Senye Wuo II, Adumadum Awisahene of Akyem Awisa, has asked government to show more commitment to land right issues to enable rural women farmers to have access, own and control land.

She said this was important as the impact of women related issues had not been felt as it should in the country thereby worsening their plight as far as land acquisition was concerned.    

Nana Senyo Wuo said this at a meeting organised by Women in Law and Development Ghana (WiLDAF- Ghana) to enable stakeholders to analyse and localise the 15 Charter of demands outlined in the Kilimanjaro Initiative adopted by 30 rural women in the Republic of Tanzania to make it operational in Ghana.   

The event forms part of initiatives to mark the 2017 International Women’s Day.

The Kilimanjaro Initiative is a rural mobilisation from across Africa at the foot of Mount Kilimanjaro in October 2016 which was aimed at creating space for rural women to be able to participate in decision making processes about issues dear to them.

This is to strengthen the agency and movement of rural women in claiming and defending their land and natural resource rights in Africa.

Nana Senyo Wuo said land rights were critical to rural women because it was their only source of livelihood hence the need for strong interventions to ensure that the woes of the women were addressed.

She said in Ghana most rural women engaged in farming but they did not have control over such lands because they either got access to it through their husbands or by family ownership.  

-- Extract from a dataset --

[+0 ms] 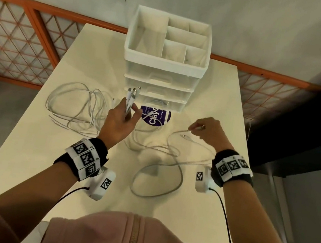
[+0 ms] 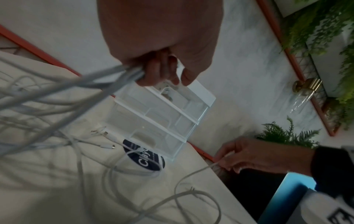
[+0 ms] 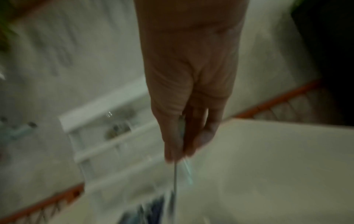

Nana Wuo said even though government and other institutions had fought for some policies such as the joint land ownership policy most of the women did not have the knowledge to pursue further when such unlawful acts were meted out to them.

She, therefore, called for more education and engagement with rural women to enable them to understand issues relating to lands.

She urged other traditional leaders to also educate their people on land rights during their festive occasions and town meetings to end the menace of taking land from women when they lost their spouses and relatives.